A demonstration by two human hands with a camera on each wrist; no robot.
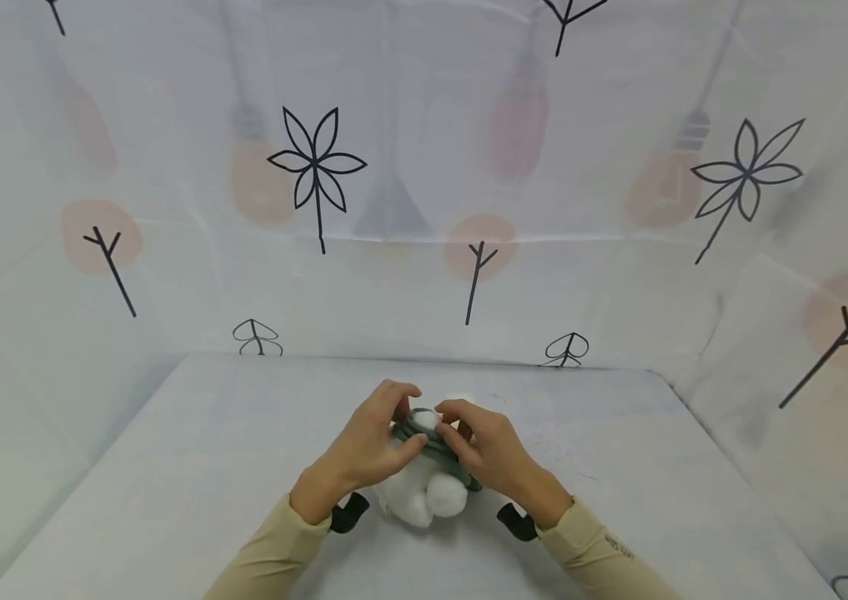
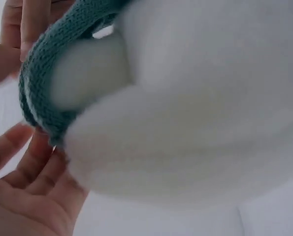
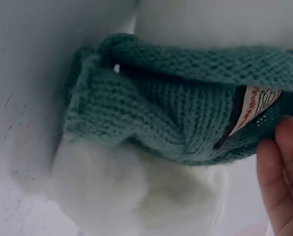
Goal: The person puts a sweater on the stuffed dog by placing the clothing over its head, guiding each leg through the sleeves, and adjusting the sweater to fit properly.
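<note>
A white plush toy [image 1: 446, 496] lies between both hands, its round parts toward the near side. A green knitted sweater [image 3: 112, 105] is partly on it, with white plush showing through the opening. My left hand [image 1: 363, 446] holds the sweater's rolled edge from the left, thumb apart from the curled fingers. From the right, my right hand [image 1: 499, 450] holds the opposite side of that edge. In the right wrist view, fingertips [image 3: 286, 135] touch the knit near a sewn-in label [image 3: 252, 105] with red lettering. Part of the toy is hidden under the knit.
A white-covered table [image 1: 168, 467] lies under the toy. Patterned cloth walls [image 1: 393, 292] with drawn plants stand behind and at both sides. Black wrist mounts [image 1: 350, 512] show below the forearms.
</note>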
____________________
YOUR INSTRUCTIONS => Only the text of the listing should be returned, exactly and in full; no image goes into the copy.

RESPONSE AREA =>
A demonstration by two human hands with a camera on each wrist; no robot.
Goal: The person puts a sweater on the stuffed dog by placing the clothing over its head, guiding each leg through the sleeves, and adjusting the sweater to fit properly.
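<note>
A white plush toy [image 1: 446, 496] lies between both hands, its round parts toward the near side. A green knitted sweater [image 3: 112, 105] is partly on it, with white plush showing through the opening. My left hand [image 1: 363, 446] holds the sweater's rolled edge from the left, thumb apart from the curled fingers. From the right, my right hand [image 1: 499, 450] holds the opposite side of that edge. In the right wrist view, fingertips [image 3: 286, 135] touch the knit near a sewn-in label [image 3: 252, 105] with red lettering. Part of the toy is hidden under the knit.
A white-covered table [image 1: 168, 467] lies under the toy. Patterned cloth walls [image 1: 393, 292] with drawn plants stand behind and at both sides. Black wrist mounts [image 1: 350, 512] show below the forearms.
</note>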

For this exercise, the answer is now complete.